Tedros había señalado que esperaba que Argentina y Estados Unidos —también retirado bajo la administración de Donald Trump— revisaran sus decisiones, argumentando que “a los virus no les importa nuestra política, ni nuestras fronteras”. Sin embargo, la cartera a cargo de Mario Lugones fue clara: “Argentina tiene capacidad sanitaria, técnica y decisión política para proteger la salud de la población”, y sostuvo que el país “no necesita pertenecer a la OMS para trabajar con otros países”.
El Ministerio detalló que, frente a los casos de hantavirus, se mantiene “activo el monitoreo epidemiológico preventivo” y el intercambio de información con otras naciones, sin que hasta el momento se hayan identificado hechos asociados en territorio argentino. En un párrafo central, la respuesta oficial subrayó: “Esta situación demuestra que la cooperación técnica no exige subordinación política. La OMS vuelve a anteponer la política a la evidencia e intenta usar un evento sanitario extraordinario para condicionar una decisión soberana de la Argentina”.

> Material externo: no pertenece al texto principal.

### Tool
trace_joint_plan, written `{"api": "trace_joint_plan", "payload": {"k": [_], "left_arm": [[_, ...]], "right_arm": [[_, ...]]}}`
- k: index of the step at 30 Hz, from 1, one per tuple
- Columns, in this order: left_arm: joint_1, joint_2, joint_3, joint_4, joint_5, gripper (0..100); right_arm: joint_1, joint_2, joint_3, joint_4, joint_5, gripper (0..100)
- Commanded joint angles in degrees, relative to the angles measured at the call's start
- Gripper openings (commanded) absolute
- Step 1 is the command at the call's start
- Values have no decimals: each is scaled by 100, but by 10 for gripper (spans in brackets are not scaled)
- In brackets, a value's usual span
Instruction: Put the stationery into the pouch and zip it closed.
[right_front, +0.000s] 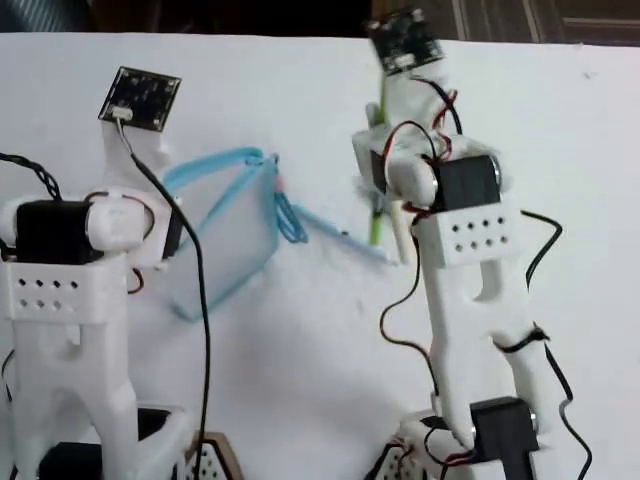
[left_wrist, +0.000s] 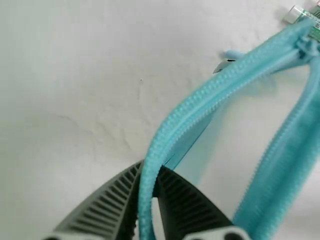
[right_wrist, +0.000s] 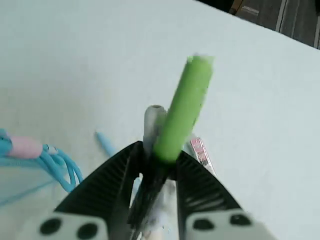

El comunicado finalizó con una frase de alto voltaje político: “Nuestra posición no cambia. La salud de los argentinos se defiende con gestión, capacidad técnica y decisiones propias. Los organismos internacionales, financiados por todos, que respaldaron medidas sanitarias ruinosas y nunca revisaron seriamente sus errores, deberían explicar sus fracasos antes de pretender imponerle condiciones a un país soberano”.